How the worlds largest broadcasting and cable company monetized data and reduced operating costs by effectively managing the volume and velocity of network data using Niyuj’s Enterprise Data Storage and Analytics Engine

Executive Summary

The ability to access, analyze, and manage vast volumes of data while rapidly evolving the Information Architecture is increasingly critical to communications service providers.

Our customer provides products and services that ensure reliable and secure delivery of IP based voice, video and data to communication services providers.

Niyuj worked with our customer the world’s largest broadcasting and cable company, head quartered in Philadelphia, PA, to help them create

new service offerings that generate additional revenue, and address ongoing operational management inefficiencies that reduce operating costs.

This paper presents a specific use case.

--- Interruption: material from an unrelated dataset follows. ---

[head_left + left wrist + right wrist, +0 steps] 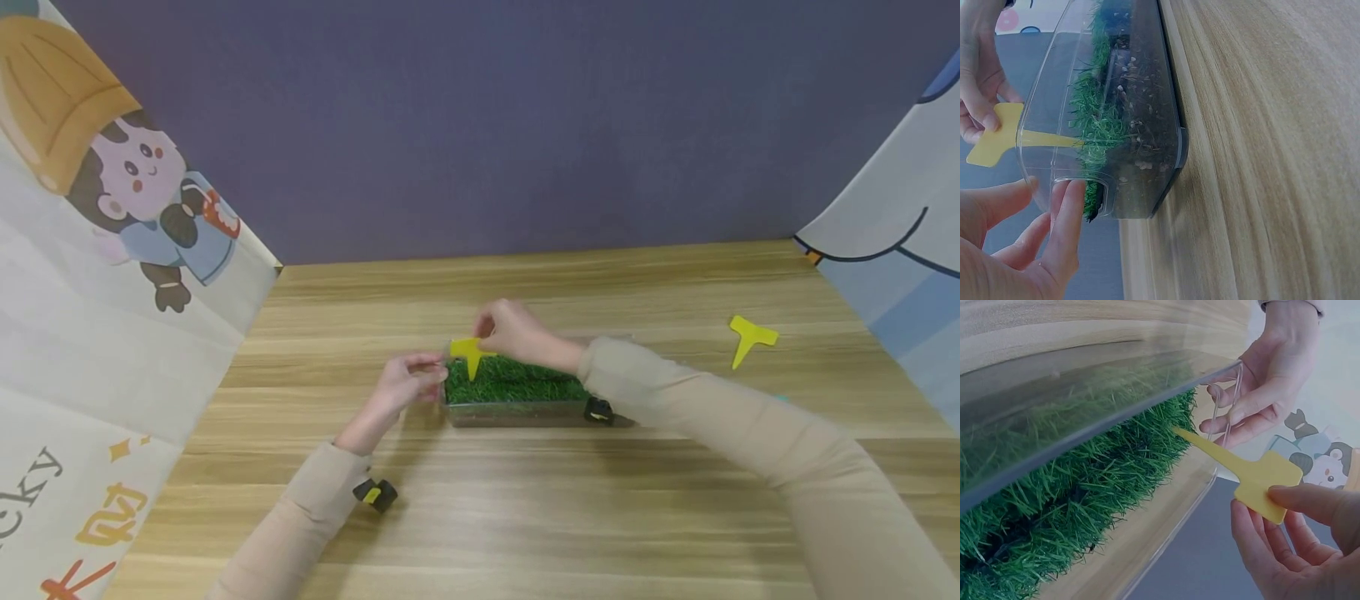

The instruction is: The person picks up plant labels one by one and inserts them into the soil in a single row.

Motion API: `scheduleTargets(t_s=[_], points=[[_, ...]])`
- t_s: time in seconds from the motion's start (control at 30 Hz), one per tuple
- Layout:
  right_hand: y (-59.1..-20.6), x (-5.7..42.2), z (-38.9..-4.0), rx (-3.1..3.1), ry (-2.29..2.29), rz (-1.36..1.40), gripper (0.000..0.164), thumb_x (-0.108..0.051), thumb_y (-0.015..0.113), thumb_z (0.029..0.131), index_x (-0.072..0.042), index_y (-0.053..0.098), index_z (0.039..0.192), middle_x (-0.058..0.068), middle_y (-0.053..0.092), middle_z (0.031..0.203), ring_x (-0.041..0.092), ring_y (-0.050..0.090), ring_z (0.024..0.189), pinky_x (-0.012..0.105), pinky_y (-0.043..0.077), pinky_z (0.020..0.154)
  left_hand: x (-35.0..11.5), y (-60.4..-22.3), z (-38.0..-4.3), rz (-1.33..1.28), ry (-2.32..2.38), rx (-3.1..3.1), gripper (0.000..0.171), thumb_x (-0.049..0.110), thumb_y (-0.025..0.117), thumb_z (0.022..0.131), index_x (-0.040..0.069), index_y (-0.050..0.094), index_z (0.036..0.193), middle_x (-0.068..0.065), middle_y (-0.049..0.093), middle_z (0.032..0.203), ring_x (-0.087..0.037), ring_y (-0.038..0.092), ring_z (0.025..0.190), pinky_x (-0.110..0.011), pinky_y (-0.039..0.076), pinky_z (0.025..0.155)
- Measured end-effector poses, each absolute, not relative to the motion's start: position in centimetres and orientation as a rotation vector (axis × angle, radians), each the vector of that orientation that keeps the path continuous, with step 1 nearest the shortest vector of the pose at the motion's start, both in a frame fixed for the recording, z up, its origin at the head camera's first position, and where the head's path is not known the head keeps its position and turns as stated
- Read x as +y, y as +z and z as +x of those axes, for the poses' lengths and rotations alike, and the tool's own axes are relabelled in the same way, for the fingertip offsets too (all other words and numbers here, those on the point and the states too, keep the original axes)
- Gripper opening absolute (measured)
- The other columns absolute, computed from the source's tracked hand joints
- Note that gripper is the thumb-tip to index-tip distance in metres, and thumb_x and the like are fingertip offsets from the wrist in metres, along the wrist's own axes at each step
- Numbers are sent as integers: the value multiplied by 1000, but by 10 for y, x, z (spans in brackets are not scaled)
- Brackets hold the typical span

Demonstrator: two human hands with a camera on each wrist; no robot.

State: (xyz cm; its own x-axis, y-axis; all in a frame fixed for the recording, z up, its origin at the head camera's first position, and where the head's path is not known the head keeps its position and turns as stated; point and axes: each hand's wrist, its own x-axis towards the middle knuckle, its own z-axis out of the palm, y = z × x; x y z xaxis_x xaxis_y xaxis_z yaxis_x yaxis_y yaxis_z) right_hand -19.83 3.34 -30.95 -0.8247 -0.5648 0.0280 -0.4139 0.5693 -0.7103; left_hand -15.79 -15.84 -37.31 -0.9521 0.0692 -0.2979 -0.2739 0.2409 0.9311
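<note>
Gripping the left end of the clear box (517, 414), mid-frame in our head view, is the left hand (405, 387); only the left wrist view shows us dark, loose bits (1138, 106) under the green grass (517, 390). Just beyond, the right hand (517, 333) pinches a yellow tag (468, 350), tip at the grass; the right wrist view gives us the thumb (1310, 500) on its face! Farther right, we spot a second tag (751, 337), unseen by either wrist.

Soft, even light; a pale sheen on the desk (510, 517) nearer the wearer than the hands (397, 385) (517, 335); faint, soft-edged shadows; wrist views hazy.
</note>
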Motion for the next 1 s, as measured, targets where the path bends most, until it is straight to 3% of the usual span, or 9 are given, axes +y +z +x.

However the approach and guidance offered is the by product of dozens of projects and highlights the choices that Niyuj customers faced and the decisions that they made leveraging Niyuj’s experience and expertise across many industries.

Key Business Challenges

Our end user being the world’s largest broadcasting and cable company has access to data from a variety of sources. This data includes but is not limited to Call detail records (CDR’s), Network and signaling data from protocols like SIP, data from network management systems (NMS) and network devices like Netflow data and log data like syslog.

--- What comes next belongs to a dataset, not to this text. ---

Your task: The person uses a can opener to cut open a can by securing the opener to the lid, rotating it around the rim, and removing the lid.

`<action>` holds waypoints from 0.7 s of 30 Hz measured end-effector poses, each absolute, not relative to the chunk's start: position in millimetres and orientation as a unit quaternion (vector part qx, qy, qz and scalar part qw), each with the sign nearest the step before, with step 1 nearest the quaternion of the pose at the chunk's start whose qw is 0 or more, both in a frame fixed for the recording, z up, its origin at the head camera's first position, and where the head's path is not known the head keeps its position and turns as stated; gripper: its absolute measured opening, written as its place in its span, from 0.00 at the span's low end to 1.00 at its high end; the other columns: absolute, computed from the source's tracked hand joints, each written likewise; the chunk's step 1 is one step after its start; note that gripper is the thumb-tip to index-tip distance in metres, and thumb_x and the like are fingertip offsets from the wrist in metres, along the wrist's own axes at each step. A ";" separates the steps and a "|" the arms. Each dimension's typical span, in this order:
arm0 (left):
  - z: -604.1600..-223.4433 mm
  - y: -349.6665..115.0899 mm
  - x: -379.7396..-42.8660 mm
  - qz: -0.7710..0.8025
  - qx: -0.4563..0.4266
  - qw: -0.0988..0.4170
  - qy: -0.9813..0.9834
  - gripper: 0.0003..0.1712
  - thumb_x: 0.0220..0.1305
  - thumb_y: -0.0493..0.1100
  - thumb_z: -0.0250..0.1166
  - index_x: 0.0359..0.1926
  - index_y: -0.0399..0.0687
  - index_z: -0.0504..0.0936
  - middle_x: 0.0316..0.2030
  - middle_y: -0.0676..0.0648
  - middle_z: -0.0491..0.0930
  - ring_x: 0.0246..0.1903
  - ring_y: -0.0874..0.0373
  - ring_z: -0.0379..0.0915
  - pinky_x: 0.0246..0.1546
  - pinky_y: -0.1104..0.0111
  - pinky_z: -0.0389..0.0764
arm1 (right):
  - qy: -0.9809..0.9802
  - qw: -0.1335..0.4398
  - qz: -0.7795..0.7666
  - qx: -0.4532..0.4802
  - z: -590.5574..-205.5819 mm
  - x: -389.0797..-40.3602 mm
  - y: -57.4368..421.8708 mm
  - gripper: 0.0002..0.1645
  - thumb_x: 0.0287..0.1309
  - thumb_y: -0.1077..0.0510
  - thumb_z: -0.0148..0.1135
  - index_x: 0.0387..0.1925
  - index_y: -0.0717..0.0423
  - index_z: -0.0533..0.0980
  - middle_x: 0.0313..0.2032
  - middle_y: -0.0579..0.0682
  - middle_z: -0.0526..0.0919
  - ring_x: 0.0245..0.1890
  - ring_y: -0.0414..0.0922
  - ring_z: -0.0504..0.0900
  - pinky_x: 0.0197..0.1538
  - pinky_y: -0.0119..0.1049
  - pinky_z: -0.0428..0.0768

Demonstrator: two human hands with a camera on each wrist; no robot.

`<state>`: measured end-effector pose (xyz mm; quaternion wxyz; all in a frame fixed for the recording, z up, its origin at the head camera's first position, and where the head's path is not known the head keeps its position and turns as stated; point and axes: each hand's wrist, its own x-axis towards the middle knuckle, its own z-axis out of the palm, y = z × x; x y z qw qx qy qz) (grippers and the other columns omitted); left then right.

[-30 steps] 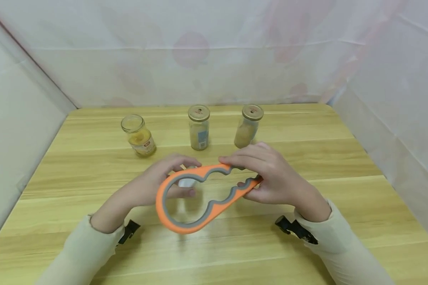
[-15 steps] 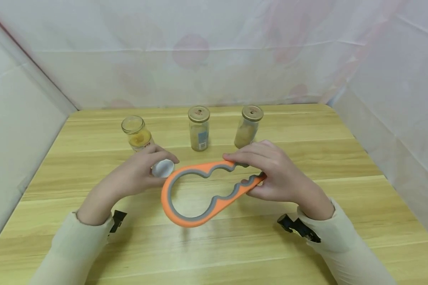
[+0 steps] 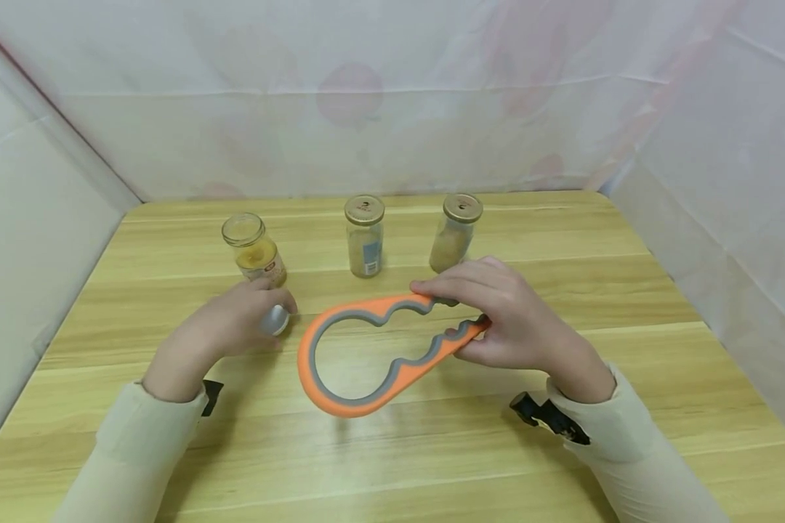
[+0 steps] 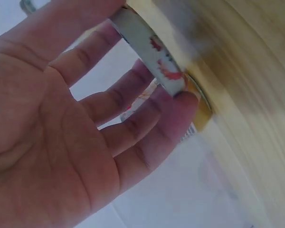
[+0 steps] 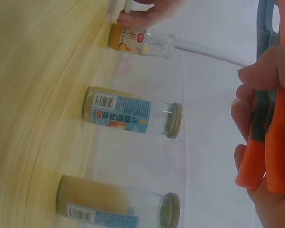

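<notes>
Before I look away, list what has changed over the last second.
The left hand has moved leftward, away from the orange opener, carrying the lid it pinches toward the open jar. The right hand and opener shifted only slightly rightward. Nothing was let go; the open jar, middle lidded jar and right lidded jar stayed put.

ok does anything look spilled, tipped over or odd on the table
Nothing looks spilled, broken or tipped over. Only the left jar differs: it has no lid, unlike the middle jar and right jar. The left hand pinches a loose lid near it, probably its own.
</notes>
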<state>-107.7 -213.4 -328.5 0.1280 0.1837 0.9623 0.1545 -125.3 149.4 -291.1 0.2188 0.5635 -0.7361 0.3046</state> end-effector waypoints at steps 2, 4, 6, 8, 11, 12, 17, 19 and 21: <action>-329.1 -215.0 -107.7 0.142 0.173 0.139 0.965 0.25 0.44 0.38 0.82 0.44 0.56 0.82 0.60 0.35 0.73 0.54 0.35 0.71 0.50 0.43 0.76 | -0.735 0.216 0.303 0.566 -290.8 -125.2 149.1 0.22 0.65 0.48 0.58 0.54 0.55 0.82 0.43 0.42 0.87 0.38 0.38 0.80 0.39 0.33 0.66; -328.8 -216.3 -107.3 0.131 0.169 0.146 0.966 0.24 0.44 0.38 0.82 0.43 0.56 0.82 0.57 0.38 0.75 0.51 0.36 0.72 0.48 0.43 0.77 | -0.734 0.216 0.302 0.569 -290.5 -124.9 148.6 0.22 0.65 0.48 0.57 0.54 0.55 0.82 0.43 0.42 0.87 0.37 0.37 0.80 0.38 0.33 0.66; -328.9 -218.2 -107.0 0.120 0.166 0.154 0.966 0.24 0.45 0.38 0.81 0.43 0.56 0.81 0.54 0.39 0.76 0.50 0.38 0.73 0.46 0.45 0.77 | -0.734 0.217 0.301 0.569 -290.5 -125.1 148.0 0.22 0.66 0.47 0.58 0.54 0.55 0.82 0.43 0.42 0.87 0.37 0.37 0.80 0.38 0.33 0.66; -328.9 -219.7 -106.7 0.113 0.161 0.163 0.967 0.24 0.45 0.39 0.81 0.44 0.55 0.81 0.52 0.41 0.77 0.49 0.40 0.73 0.46 0.46 0.77 | -0.734 0.218 0.301 0.569 -290.8 -125.1 147.2 0.22 0.66 0.46 0.57 0.53 0.55 0.82 0.43 0.42 0.87 0.37 0.37 0.80 0.38 0.33 0.66; -329.6 -221.2 -106.5 0.107 0.149 0.171 0.968 0.25 0.45 0.39 0.81 0.45 0.55 0.81 0.53 0.41 0.76 0.49 0.40 0.72 0.45 0.46 0.78 | -0.733 0.219 0.302 0.569 -291.7 -125.0 146.3 0.23 0.66 0.46 0.57 0.53 0.55 0.82 0.43 0.42 0.87 0.36 0.37 0.80 0.37 0.34 0.66; -329.9 -221.1 -106.4 0.106 0.146 0.171 0.969 0.25 0.45 0.39 0.81 0.46 0.55 0.81 0.53 0.41 0.75 0.50 0.40 0.72 0.45 0.46 0.78 | -0.733 0.219 0.302 0.569 -292.0 -124.8 146.0 0.22 0.66 0.46 0.57 0.53 0.55 0.82 0.43 0.42 0.87 0.36 0.37 0.79 0.37 0.34 0.66; -332.9 -218.1 -106.9 0.097 0.145 0.153 0.973 0.26 0.45 0.36 0.81 0.45 0.54 0.81 0.56 0.38 0.74 0.49 0.37 0.72 0.44 0.44 0.78 | -0.734 0.215 0.301 0.569 -292.7 -124.3 145.6 0.22 0.66 0.47 0.56 0.53 0.54 0.82 0.42 0.41 0.87 0.35 0.37 0.78 0.36 0.33 0.65; -334.6 -216.8 -107.5 0.092 0.148 0.145 0.974 0.25 0.46 0.34 0.80 0.46 0.54 0.82 0.54 0.38 0.74 0.48 0.37 0.73 0.43 0.44 0.79 | -0.735 0.214 0.301 0.569 -292.7 -124.4 145.6 0.22 0.66 0.47 0.56 0.53 0.54 0.82 0.42 0.41 0.87 0.34 0.37 0.78 0.36 0.33 0.64; -335.8 -215.8 -108.2 0.090 0.151 0.142 0.974 0.25 0.47 0.34 0.80 0.46 0.53 0.82 0.53 0.38 0.74 0.48 0.37 0.73 0.43 0.44 0.79 | -0.736 0.213 0.299 0.568 -292.7 -124.5 145.7 0.22 0.66 0.47 0.56 0.53 0.54 0.82 0.42 0.41 0.87 0.34 0.37 0.77 0.36 0.33 0.63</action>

However the sheer volume and velocity of data made traditional approaches to reporting and analysis ineffective to ingest and analyze this kind of data. As a result, data feeds are either not utilized at all, or need to be discarded from time to time to keep it manageable.

Moreover, as new network technologies like IoT sensors and mobile Internet devices emerge, the data volume and velocity increase exponentially making it an even larger problem.

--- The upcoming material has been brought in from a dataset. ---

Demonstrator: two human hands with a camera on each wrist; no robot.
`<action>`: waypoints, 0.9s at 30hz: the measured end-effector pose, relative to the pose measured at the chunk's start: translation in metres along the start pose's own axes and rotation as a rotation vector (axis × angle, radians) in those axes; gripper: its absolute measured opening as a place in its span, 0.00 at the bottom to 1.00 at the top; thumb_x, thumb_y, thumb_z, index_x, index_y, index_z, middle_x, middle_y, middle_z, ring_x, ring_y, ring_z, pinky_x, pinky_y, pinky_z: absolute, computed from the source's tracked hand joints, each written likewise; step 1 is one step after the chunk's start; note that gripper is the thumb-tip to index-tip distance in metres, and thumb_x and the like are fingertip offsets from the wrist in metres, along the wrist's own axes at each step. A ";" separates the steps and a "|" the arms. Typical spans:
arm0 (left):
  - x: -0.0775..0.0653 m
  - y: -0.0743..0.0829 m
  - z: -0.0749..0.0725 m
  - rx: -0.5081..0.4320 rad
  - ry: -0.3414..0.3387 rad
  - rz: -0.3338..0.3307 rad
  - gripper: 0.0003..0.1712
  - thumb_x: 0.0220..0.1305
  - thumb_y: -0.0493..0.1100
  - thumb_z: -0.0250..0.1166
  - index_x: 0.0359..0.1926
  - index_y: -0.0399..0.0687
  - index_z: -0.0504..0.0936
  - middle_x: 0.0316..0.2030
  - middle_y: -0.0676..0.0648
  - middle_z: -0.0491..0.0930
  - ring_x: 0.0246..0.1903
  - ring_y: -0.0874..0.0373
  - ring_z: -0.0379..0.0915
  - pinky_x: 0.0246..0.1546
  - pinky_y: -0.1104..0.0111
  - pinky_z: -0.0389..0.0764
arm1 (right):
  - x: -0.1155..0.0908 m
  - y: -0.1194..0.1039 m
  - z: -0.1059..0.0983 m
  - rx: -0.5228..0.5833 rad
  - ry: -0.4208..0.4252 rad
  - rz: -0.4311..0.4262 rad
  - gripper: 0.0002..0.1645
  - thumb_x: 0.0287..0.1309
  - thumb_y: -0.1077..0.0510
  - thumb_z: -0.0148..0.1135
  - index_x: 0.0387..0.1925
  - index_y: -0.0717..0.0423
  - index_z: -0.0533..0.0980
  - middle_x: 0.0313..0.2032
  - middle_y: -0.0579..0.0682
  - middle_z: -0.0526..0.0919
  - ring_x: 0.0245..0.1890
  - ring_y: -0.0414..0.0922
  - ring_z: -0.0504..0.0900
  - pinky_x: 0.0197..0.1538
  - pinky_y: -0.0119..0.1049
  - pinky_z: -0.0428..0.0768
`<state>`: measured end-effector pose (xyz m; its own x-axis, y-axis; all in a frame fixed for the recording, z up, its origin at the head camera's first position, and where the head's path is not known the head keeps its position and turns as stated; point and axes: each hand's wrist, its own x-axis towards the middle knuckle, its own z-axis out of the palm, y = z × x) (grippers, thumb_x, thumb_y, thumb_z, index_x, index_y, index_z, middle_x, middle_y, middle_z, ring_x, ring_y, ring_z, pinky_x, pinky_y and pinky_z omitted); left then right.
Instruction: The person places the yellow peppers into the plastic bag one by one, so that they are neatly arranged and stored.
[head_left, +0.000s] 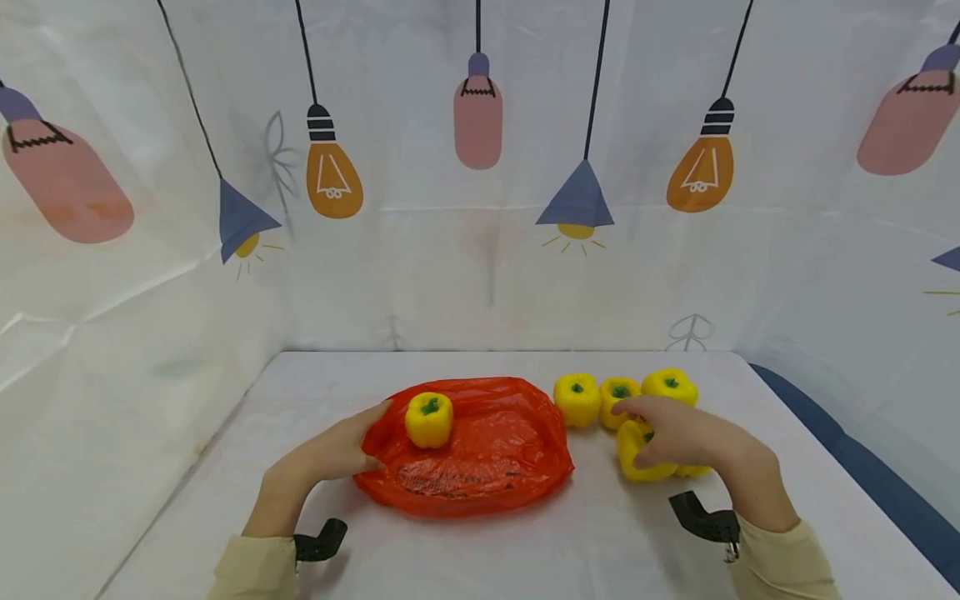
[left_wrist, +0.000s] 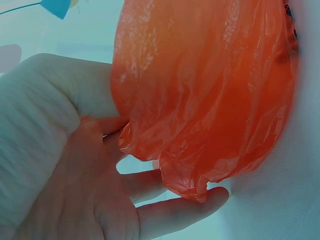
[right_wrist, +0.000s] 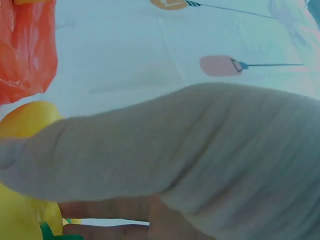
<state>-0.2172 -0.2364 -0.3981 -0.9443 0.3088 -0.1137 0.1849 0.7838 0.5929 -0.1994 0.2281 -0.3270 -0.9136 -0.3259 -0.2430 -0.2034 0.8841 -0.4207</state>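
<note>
A red plastic bag (head_left: 487, 467) lies spread on the white table. One yellow bell pepper (head_left: 429, 425) sits upright on its red plastic at the left; whether a layer lies under or around it, I cannot tell. My left hand (head_left: 333, 450) holds the bag's left edge; in the left wrist view the plastic hides the thumb tip and parts of the fingers. To the right, my right hand (head_left: 686, 433) grips a yellow bell pepper (head_left: 632, 454), thumb across it and fingers behind. The right wrist view shows this pepper (right_wrist: 20, 220) beside the thumb, its green stem low.
Several more yellow bell peppers stand around the right hand: one (head_left: 577, 400) against the bag's right edge, another (head_left: 617, 396) beside it, one (head_left: 670, 385) behind the hand. Part of another (head_left: 693, 471) shows under the hand. A white printed sheet (head_left: 420, 275) rises behind the table.
</note>
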 end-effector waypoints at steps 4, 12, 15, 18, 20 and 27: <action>-0.001 0.001 0.000 0.003 0.000 0.004 0.50 0.54 0.35 0.70 0.76 0.43 0.56 0.74 0.41 0.62 0.72 0.39 0.59 0.67 0.39 0.66 | 0.000 0.002 0.001 -0.024 0.002 0.015 0.40 0.43 0.61 0.76 0.62 0.53 0.74 0.63 0.56 0.76 0.59 0.55 0.72 0.62 0.66 0.71; 0.000 0.002 -0.002 -0.014 -0.010 0.020 0.51 0.54 0.34 0.70 0.77 0.45 0.56 0.74 0.41 0.62 0.71 0.40 0.60 0.67 0.38 0.66 | 0.009 0.006 0.007 -0.065 0.002 0.054 0.41 0.39 0.67 0.72 0.62 0.50 0.75 0.60 0.53 0.78 0.52 0.52 0.71 0.59 0.60 0.74; 0.000 0.003 -0.002 -0.015 -0.012 0.022 0.51 0.54 0.34 0.70 0.77 0.46 0.57 0.73 0.42 0.63 0.71 0.40 0.61 0.66 0.39 0.67 | 0.014 0.006 0.010 -0.053 -0.008 0.060 0.43 0.39 0.69 0.71 0.63 0.48 0.74 0.60 0.52 0.78 0.51 0.52 0.70 0.56 0.57 0.75; 0.000 0.003 -0.002 -0.021 -0.012 0.024 0.51 0.53 0.34 0.70 0.76 0.47 0.57 0.73 0.43 0.64 0.70 0.41 0.62 0.65 0.39 0.68 | 0.017 0.006 0.012 -0.047 -0.013 0.067 0.43 0.40 0.69 0.71 0.62 0.47 0.74 0.59 0.50 0.78 0.51 0.51 0.71 0.55 0.57 0.76; 0.000 0.003 -0.002 -0.024 -0.012 0.022 0.51 0.53 0.33 0.70 0.76 0.47 0.58 0.73 0.43 0.64 0.70 0.41 0.61 0.66 0.39 0.68 | 0.019 0.006 0.013 -0.049 -0.009 0.064 0.42 0.40 0.69 0.71 0.62 0.46 0.74 0.58 0.49 0.79 0.50 0.51 0.71 0.55 0.57 0.76; -0.001 0.003 -0.002 -0.024 -0.009 0.030 0.50 0.53 0.32 0.69 0.76 0.44 0.57 0.73 0.41 0.63 0.71 0.40 0.60 0.67 0.38 0.66 | 0.020 0.006 0.016 -0.060 0.025 -0.013 0.42 0.40 0.66 0.71 0.62 0.44 0.74 0.59 0.48 0.79 0.50 0.50 0.73 0.56 0.56 0.76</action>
<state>-0.2161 -0.2354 -0.3945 -0.9357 0.3374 -0.1027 0.2067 0.7607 0.6153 -0.2136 0.2215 -0.3480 -0.9189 -0.3300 -0.2160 -0.2356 0.8985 -0.3704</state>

Our end user has a clear strategy to leverage data and analytics to:
  1. Improve customer experience and monetize data through increased average revenue per user.
  2. Optimize network operations and save costs.

Using Redis, Cassandra, Jasper reports to efficiently consume, store and retrieve over 1 Billion points of network data per month coming in at over 20,000 per minute.

The Environment

Our customer has a deployment of 20,000 devices (session border controllers). These include a mix of IP-To-IP session border controllers and multiservice gateways to form a unified communication platform used to connect enterprises to cloud based services like SIP Trucking, hosted PBX’s and video centric IP communications. This entire infrastructure is managed, provisioned and configured by a cloud based service control center, which also provides real time visibility into performance and service quality.

The Data Problem

Each session border controller appliance transmits SIP analytics and syslog data every minute. This data includes but is not limited to CDR’s (call detail records). With 20,000 appliances in the network, and each sending data very minute, we end up with over 1 M data points an hour, 28 M data points a day, and almost a billion data points a month. The first challenge was to address the data volume and velocity problem.

The Legacy Infrastructure

The next was to address the data volume and velocity problem with least disruption to ongoing operation. The legacy system for analytics ran off a mysql relational database, used jasper reports for charting and analysis, and was hosted in a virtualized environment using VMWare virtualized images.

The Solution Architecture

Given the legacy constraints from both the application perspective and the underlying infrastructure Niyuj came up with an architecture that addresses the most urgent need of being able to manage the velocity and volume of data in a plug and play model with the existing technology stack causing least disruption, while also being extensible in the future for more advanced analytics like predictive analytics, forecasting etc.

This architecture has three main components, the ability to consume the data at the desired velocity, store the large volume of data for efficient retrieval for further analysis, and handle infrastructure SLA’s for disaster recovery and high availability.

The Data

Niyuj setup a very efficient technique to consume data in a reliable and generic manner using highly efficient queuing infrastructure. Niyuj used open source technologies like Redis and RabbitMQ, which are cost effective enterprise scale software products with a large community and user base. This choice provides a way to consume data at high velocity while transparently managing redundancy so that data is not lost even at high velocity. It works with our legacy platform infrastructure and needs no special platform pre-requisites. Moreover, the technology is agnostic to the format and structure of the data.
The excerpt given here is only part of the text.